稀勢、意地の鶴竜瞬殺 白鵬も止める!
「大相撲名古屋場所・13日目」(24日、愛知県体育館)
大関稀勢の里が横綱鶴竜を寄り切り、10勝3敗とした。鶴竜は2敗目を喫して優勝争いから一歩後退した。横綱白鵬は大関豪栄道を寄り切り、1敗で単独トップに立った。14日目に白鵬が稀勢の里に勝ち、鶴竜が豪栄道に敗れると、白鵬の2場所ぶり35回目の優勝が決まる。
強い稀勢の里が横綱を打ち砕いた。立ち合い、力強く踏み込み左を差すと一気の寄り切り。休場明けVを狙う鶴竜を“秒殺”した。「思い切っていこうと思っていた。まあ、相撲に集中してやっただけ」。完勝にも言葉は冷静だった。
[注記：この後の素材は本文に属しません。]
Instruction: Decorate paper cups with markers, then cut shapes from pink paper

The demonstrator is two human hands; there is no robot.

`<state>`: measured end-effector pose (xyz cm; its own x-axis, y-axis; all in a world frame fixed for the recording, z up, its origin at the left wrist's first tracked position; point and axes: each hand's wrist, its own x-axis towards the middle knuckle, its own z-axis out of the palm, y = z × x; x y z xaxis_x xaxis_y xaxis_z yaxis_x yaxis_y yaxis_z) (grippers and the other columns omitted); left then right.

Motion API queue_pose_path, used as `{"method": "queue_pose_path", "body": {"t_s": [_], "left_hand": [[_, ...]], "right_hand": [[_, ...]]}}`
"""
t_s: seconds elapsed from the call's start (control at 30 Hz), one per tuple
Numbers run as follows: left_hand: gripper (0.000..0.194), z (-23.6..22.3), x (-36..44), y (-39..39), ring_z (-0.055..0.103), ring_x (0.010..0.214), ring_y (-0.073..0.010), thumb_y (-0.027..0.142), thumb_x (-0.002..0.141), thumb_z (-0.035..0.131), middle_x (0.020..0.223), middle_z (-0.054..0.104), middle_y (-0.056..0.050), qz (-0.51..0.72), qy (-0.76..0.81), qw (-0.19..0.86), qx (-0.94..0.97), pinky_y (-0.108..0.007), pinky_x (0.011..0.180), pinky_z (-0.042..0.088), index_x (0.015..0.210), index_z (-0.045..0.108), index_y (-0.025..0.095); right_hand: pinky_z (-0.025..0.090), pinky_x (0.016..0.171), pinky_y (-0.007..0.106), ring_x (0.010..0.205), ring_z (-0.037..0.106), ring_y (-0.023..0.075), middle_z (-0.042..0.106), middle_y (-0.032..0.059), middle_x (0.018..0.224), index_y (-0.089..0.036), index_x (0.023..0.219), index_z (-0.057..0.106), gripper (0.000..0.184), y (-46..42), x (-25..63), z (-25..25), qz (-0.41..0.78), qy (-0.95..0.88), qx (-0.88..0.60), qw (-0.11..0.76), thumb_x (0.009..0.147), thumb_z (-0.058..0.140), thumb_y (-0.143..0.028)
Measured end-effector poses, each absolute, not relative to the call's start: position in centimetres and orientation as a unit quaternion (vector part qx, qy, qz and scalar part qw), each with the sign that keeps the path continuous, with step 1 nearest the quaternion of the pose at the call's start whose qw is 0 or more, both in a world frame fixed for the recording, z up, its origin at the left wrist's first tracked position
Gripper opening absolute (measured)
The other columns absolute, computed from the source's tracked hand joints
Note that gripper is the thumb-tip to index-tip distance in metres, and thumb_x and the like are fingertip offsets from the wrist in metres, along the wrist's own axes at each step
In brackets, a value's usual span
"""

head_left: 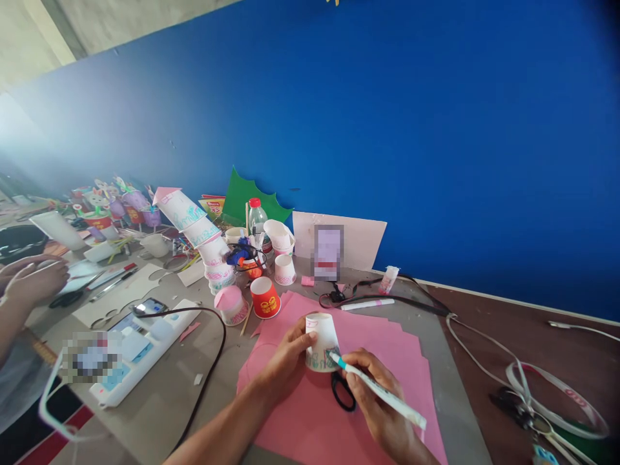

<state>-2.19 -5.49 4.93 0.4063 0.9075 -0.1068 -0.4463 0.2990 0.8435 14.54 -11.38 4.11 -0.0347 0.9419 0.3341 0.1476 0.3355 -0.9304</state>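
My left hand (pixel 283 365) is wrapped round an upside-down white paper cup (pixel 320 339) with a printed band, holding it on pink paper sheets (pixel 387 342). My right hand (pixel 375 397) is closed on a white marker (pixel 382 392) with a teal tip, and the tip touches the cup's lower right side. Black scissors (pixel 343 391) lie on the pink paper just under my right hand, partly hidden by it.
A red cup (pixel 265 297) and a pink-topped cup (pixel 231 305) stand beyond my left hand. A leaning stack of cups (pixel 203 239), a water bottle (pixel 256 219), a power strip (pixel 145 352), cables (pixel 465 336) and another marker (pixel 367 304) crowd the grey table (pixel 165 407). Another person's hands (pixel 29 278) are at the left.
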Motion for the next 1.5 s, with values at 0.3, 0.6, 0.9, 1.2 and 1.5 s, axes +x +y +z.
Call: {"method": "queue_pose_path", "body": {"t_s": [0.3,0.6,0.9,1.2,1.5], "left_hand": [[0.044,5.1,-2.2,-5.4,0.055,0.071,-0.0163,0.033,0.083,0.066,0.093,0.071,-0.004,0.452,0.311,0.744,0.380,-0.026,0.065,0.042,0.125,0.064,0.022],[0.038,5.1,-2.2,-5.5,0.056,0.073,-0.0195,0.035,0.082,0.068,0.086,0.069,-0.003,0.458,0.310,0.742,0.380,-0.028,0.067,0.043,0.117,0.069,0.023],[0.035,4.5,-2.3,-5.4,0.054,0.074,-0.0165,0.030,0.085,0.066,0.087,0.068,-0.003,0.459,0.297,0.752,0.368,-0.026,0.067,0.042,0.120,0.068,0.022],[0.039,4.7,-2.3,-5.6,0.055,0.073,-0.0168,0.031,0.085,0.066,0.088,0.069,-0.003,0.457,0.298,0.752,0.370,-0.026,0.066,0.042,0.123,0.066,0.023],[0.044,5.1,-2.2,-5.3,0.060,0.077,-0.0213,0.034,0.079,0.070,0.088,0.071,-0.004,0.462,0.313,0.751,0.353,-0.030,0.069,0.047,0.121,0.068,0.024]], "right_hand": [[0.047,0.051,0.023,0.058,0.057,0.0157,0.062,0.0010,0.069,-0.022,0.086,0.065,0.028,-11.4,14.8,3.9,0.343,-0.595,-0.472,0.552,0.096,0.053,-0.045],[0.047,0.051,0.024,0.058,0.056,0.0163,0.060,0.0003,0.067,-0.022,0.088,0.065,0.027,-11.3,15.1,3.4,0.396,-0.529,-0.472,0.583,0.094,0.057,-0.047],[0.047,0.052,0.024,0.062,0.059,0.0170,0.063,0.0019,0.072,-0.022,0.091,0.066,0.028,-11.3,14.8,3.7,0.388,-0.556,-0.464,0.570,0.094,0.056,-0.047],[0.047,0.053,0.025,0.061,0.059,0.0172,0.063,0.0023,0.071,-0.022,0.089,0.066,0.027,-11.4,14.8,4.0,0.362,-0.582,-0.470,0.555,0.095,0.054,-0.045],[0.047,0.051,0.024,0.058,0.056,0.0161,0.060,0.0004,0.066,-0.021,0.085,0.066,0.027,-11.0,15.4,2.6,0.384,-0.492,-0.484,0.613,0.092,0.058,-0.046]]}}
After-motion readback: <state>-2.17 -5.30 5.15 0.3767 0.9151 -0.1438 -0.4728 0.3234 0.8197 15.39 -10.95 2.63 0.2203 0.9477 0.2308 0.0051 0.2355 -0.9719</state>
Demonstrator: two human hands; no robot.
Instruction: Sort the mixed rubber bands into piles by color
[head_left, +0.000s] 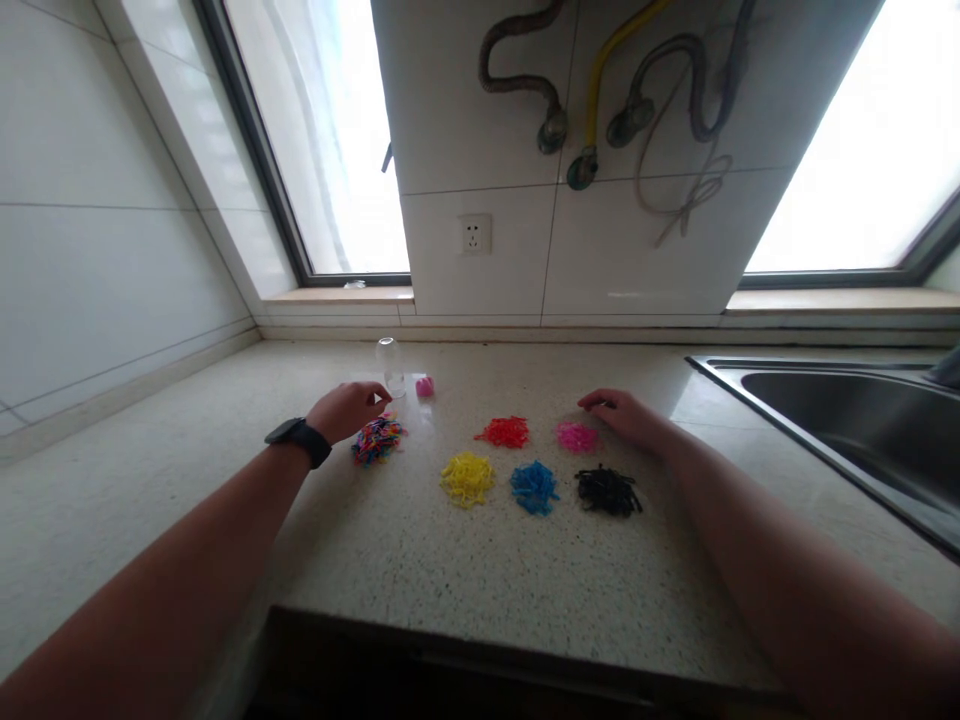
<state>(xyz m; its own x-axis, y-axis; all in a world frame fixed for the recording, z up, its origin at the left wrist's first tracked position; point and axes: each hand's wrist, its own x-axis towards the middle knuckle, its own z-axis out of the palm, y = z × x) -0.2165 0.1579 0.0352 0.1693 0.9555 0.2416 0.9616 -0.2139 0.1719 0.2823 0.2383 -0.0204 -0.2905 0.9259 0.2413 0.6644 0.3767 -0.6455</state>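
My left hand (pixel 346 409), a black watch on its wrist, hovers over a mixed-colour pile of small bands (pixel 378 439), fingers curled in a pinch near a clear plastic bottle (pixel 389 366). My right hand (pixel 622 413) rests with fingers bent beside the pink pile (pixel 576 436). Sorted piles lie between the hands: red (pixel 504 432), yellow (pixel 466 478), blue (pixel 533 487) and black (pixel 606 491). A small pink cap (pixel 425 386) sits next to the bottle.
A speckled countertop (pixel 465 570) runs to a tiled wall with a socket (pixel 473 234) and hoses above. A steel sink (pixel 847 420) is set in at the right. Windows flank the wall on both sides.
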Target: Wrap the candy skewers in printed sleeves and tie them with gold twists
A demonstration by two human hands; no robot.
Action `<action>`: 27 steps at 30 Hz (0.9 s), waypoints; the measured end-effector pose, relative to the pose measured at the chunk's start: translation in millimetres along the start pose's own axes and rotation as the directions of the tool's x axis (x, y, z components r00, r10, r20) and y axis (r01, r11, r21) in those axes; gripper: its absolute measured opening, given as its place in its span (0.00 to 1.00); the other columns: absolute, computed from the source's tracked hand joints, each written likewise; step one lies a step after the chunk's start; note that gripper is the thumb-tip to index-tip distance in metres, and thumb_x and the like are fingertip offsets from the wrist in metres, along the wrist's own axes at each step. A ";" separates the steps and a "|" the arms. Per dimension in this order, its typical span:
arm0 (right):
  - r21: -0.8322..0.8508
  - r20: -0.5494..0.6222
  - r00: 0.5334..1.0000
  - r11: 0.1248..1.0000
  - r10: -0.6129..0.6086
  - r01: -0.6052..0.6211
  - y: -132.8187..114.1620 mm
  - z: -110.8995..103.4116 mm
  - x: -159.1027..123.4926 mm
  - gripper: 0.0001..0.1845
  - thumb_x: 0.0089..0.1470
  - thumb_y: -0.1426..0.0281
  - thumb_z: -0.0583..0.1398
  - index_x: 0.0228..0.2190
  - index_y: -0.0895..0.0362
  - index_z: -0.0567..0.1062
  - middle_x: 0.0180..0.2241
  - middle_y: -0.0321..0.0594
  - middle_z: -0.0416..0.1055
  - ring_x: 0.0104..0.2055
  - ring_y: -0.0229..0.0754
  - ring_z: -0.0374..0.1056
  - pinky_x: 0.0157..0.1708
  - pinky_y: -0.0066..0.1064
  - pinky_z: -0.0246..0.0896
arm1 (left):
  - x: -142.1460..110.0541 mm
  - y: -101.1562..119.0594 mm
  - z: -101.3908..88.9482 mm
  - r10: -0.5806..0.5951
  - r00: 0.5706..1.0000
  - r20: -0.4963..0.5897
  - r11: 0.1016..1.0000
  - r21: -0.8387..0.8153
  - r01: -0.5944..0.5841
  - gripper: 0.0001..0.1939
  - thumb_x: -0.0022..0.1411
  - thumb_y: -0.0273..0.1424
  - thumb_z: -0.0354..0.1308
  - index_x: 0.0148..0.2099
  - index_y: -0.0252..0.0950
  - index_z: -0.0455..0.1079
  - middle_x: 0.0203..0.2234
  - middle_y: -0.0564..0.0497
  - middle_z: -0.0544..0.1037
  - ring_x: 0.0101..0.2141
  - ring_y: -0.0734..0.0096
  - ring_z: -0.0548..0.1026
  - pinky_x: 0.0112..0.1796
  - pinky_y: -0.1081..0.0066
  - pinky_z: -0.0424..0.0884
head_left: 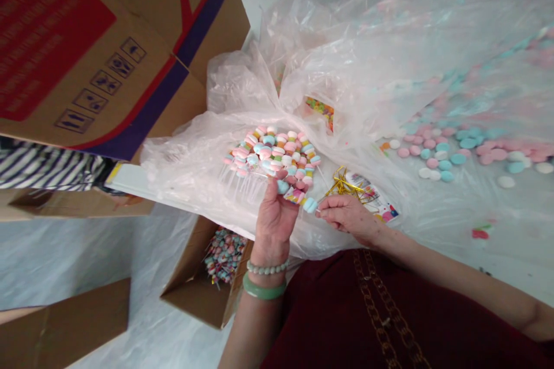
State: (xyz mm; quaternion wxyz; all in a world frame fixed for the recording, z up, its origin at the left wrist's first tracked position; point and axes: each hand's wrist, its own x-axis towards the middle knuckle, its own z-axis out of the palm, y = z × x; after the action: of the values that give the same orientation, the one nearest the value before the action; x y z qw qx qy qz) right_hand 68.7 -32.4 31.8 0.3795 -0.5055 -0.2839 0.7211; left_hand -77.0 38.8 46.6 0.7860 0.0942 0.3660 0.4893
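My left hand (276,222), palm up and wearing a bead bracelet and a green bangle, is closed at the front edge of a pile of marshmallow skewers (270,153). Between my hands lies one skewer of blue, yellow and pink sweets (309,204), with a small printed wrapper or label beside it. My left fingers hold its far part, partly hidden. The fingers of my right hand (344,216) pinch the near end, where a thin stick seems to be. Just beyond the right hand, gold twist ties (344,184) rest on a printed bag (381,204).
Clear plastic sheeting (194,170) covers the table. Loose pink, blue and white marshmallows (444,155) are spread at right. A large printed carton (130,40) stands at upper left. Below the table edge, an open cardboard box (194,294) contains many skewers. Colourful gummies (320,109) show through a plastic opening.
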 end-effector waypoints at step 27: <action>-0.496 -0.112 0.939 0.837 -0.326 0.232 8.5 -6.4 4.6 0.05 0.47 0.71 0.58 0.23 0.57 0.73 0.22 0.32 0.67 0.27 0.35 0.61 0.28 0.26 0.51 | 6.3 -2.8 0.2 0.002 0.999 -0.042 1.000 -0.006 -0.002 0.12 0.63 0.40 0.55 0.36 0.35 0.71 0.29 0.51 0.75 0.33 0.70 0.74 0.42 0.63 0.71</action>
State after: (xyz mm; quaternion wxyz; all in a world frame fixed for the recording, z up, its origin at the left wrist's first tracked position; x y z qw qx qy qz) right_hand 71.7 -33.1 20.6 0.3709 -0.6031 -0.4848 0.5136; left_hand -73.3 42.7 42.3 0.7778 0.0820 0.3811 0.4930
これで鶴竜との対戦成績は28勝13敗と圧倒。朝稽古で「特に変わったことはしない。気負うつもりはないし、いつも通りやれれば。全部勝つつもりでやっている」と誓った通り、真っ向勝負でねじ伏せた。
14日目は“宿敵”白鵬戦。自身が敗れ、鶴竜が豪栄道に負ければ千秋楽を待たずに優勝が決まる。「優勝阻止とかの考えはないけど、頑張らないといけない」と力を込めた。
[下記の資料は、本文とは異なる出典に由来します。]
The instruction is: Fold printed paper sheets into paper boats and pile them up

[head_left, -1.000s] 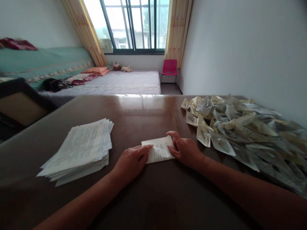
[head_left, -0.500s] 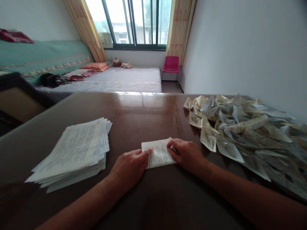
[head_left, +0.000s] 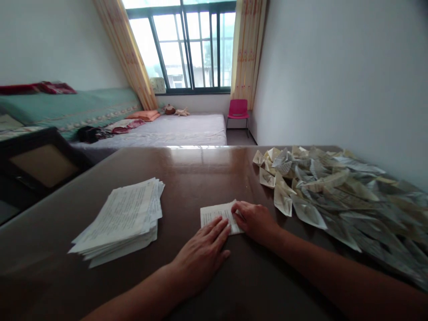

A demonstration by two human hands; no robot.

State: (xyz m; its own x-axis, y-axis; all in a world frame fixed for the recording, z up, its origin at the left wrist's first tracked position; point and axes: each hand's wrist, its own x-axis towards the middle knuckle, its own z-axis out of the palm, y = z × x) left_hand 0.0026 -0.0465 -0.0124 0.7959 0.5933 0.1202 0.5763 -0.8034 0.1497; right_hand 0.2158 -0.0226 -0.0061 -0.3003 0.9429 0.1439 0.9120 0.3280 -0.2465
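Observation:
A folded sheet of printed paper (head_left: 211, 212) lies on the brown table in front of me. My left hand (head_left: 201, 250) rests flat across its lower part, fingers stretched out and holding nothing. At the paper's right edge, my right hand (head_left: 258, 221) has its fingers curled, with thumb and fingertips gripping that side. The paper's lower right part is partly covered by both hands. Left of the hands sits a stack of printed sheets (head_left: 123, 218), slightly fanned. Many folded paper boats (head_left: 310, 214) are heaped on the right.
The glossy brown table (head_left: 187, 174) spreads under everything, its far edge near a bed (head_left: 194, 129). A dark chair (head_left: 43, 165) stands at the left. A pink chair (head_left: 238, 109) is by the window, and a white wall (head_left: 317, 76) runs along the right.
My left hand has moved from gripping the paper's left edge to lying flat over its lower part. The right hand stays at the right edge. The view has tilted up.

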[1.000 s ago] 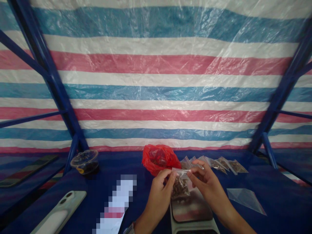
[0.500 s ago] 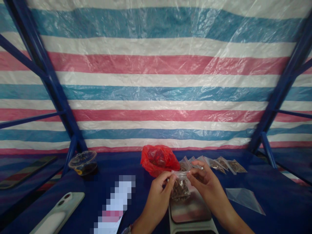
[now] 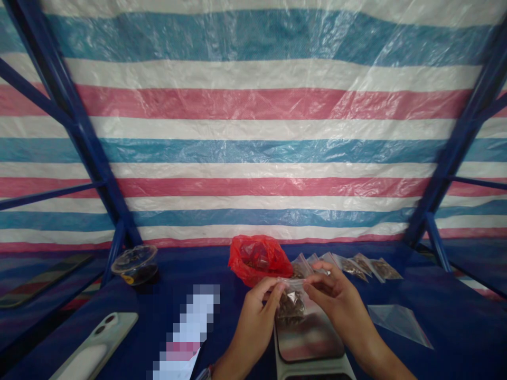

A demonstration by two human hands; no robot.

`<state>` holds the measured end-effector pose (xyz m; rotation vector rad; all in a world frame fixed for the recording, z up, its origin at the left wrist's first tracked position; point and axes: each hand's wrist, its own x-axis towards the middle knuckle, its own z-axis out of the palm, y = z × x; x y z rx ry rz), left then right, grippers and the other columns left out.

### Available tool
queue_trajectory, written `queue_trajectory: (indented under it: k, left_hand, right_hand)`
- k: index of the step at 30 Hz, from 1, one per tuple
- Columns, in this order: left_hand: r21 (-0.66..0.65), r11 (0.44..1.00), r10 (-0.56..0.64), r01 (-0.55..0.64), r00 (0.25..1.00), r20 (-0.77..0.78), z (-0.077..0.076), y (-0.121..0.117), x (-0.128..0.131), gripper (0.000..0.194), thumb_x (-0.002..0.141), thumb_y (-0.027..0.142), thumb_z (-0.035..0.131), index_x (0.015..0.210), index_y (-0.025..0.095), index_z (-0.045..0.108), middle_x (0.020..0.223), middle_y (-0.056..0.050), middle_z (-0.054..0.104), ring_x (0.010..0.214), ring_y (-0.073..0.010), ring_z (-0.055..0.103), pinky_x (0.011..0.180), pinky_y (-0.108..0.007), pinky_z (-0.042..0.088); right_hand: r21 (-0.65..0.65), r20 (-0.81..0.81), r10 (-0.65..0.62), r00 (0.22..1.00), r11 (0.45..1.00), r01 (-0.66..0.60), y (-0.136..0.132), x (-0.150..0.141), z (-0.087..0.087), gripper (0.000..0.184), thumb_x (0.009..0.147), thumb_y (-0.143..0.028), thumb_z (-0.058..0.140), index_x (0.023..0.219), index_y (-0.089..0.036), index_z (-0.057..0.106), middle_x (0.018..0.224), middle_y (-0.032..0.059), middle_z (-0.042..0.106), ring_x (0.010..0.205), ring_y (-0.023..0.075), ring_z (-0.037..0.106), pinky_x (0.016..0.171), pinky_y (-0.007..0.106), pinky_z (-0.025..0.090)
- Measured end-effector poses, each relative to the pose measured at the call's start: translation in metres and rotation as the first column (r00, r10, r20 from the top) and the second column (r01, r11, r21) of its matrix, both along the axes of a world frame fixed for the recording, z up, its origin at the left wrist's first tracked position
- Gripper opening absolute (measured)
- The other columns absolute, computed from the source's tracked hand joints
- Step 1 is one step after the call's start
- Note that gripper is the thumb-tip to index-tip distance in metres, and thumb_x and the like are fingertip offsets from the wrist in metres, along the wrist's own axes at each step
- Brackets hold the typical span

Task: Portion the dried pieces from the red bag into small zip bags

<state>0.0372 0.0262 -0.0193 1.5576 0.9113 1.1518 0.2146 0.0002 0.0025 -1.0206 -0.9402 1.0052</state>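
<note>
Between my two hands hangs a small clear zip bag [image 3: 292,305] with brown dried bits in it. My left hand [image 3: 259,306] pinches the bag's top left corner between thumb and fingers. At the top right corner, my right hand [image 3: 330,290] grips the same edge with its thumb and forefinger. Below the bag is a small scale [image 3: 311,338] with a shiny dark plate. Just behind my hands sits an open red plastic bag [image 3: 257,258], with brown bits inside.
Several filled zip bags [image 3: 352,268] lie in a row at the back right. An unfilled zip bag [image 3: 400,323] rests right of the scale. To the left are a phone [image 3: 97,345], a pixelated white strip [image 3: 190,332] and a lidded clear tub [image 3: 137,266]. Blue posts [image 3: 91,158] flank the table.
Both hands keep their pinch on the zip bag's top edge. The bag has tilted slightly and its contents hang a little differently. The view has shifted a little.
</note>
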Motion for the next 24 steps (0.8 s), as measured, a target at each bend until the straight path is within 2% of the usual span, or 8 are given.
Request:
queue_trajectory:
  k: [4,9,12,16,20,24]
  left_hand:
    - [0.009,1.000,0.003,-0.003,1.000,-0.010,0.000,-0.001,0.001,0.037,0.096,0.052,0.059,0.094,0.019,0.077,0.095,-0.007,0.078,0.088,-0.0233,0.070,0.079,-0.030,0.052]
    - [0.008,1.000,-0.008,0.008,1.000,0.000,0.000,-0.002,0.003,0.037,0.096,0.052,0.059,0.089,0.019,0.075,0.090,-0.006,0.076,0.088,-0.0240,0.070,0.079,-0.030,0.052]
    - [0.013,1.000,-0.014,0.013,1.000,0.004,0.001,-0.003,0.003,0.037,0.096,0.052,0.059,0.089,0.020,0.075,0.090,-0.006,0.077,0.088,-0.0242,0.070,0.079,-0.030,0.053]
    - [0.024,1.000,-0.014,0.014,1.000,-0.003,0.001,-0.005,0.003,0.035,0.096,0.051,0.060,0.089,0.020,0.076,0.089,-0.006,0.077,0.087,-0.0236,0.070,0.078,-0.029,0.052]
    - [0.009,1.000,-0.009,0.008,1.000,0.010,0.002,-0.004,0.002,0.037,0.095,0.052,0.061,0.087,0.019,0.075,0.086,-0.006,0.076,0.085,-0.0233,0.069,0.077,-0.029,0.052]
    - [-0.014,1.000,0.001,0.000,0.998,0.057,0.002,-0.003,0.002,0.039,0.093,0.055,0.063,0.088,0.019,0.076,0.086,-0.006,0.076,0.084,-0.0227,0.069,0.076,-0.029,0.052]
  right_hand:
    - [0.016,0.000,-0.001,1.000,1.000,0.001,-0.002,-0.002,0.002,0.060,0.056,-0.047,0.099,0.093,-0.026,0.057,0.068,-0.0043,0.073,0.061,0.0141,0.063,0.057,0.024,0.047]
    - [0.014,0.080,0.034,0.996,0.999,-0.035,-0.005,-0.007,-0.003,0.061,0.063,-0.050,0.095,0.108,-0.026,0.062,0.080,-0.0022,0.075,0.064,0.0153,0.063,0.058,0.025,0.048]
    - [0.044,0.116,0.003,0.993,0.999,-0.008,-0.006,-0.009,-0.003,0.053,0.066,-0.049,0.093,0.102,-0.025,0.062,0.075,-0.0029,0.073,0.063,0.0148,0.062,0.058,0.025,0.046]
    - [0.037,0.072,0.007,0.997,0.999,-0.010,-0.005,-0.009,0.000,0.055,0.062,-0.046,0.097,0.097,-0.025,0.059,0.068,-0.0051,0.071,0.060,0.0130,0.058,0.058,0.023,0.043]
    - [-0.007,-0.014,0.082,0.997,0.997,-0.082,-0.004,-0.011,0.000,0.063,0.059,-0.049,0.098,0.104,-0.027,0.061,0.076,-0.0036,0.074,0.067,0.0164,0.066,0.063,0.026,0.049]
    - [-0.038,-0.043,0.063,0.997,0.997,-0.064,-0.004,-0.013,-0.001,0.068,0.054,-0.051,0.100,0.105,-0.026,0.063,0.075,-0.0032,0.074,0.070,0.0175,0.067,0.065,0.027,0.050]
白鵬との対戦成績は12勝39敗と大きく差をつけられているものの、先場所は土をつけ、白鵬の7場所連続優勝を阻止した。今場所、自身は3敗を喫し優勝は厳しいが、ゼロではない。わずかに残る逆転Vの可能性をたぐり寄せるためにも、横綱連倒しかない。
3横綱に加え、新進気鋭の新大関照ノ富士らモンゴル勢の全盛期。そんな中、日本人大関として立ちはだかってきた。「一日、一日。力を出し切れるようにしたい。状態はだいぶ上がってきた」。名古屋の相撲ファンの声援を力に、稀勢の里が連日、一泡吹かせて見せる。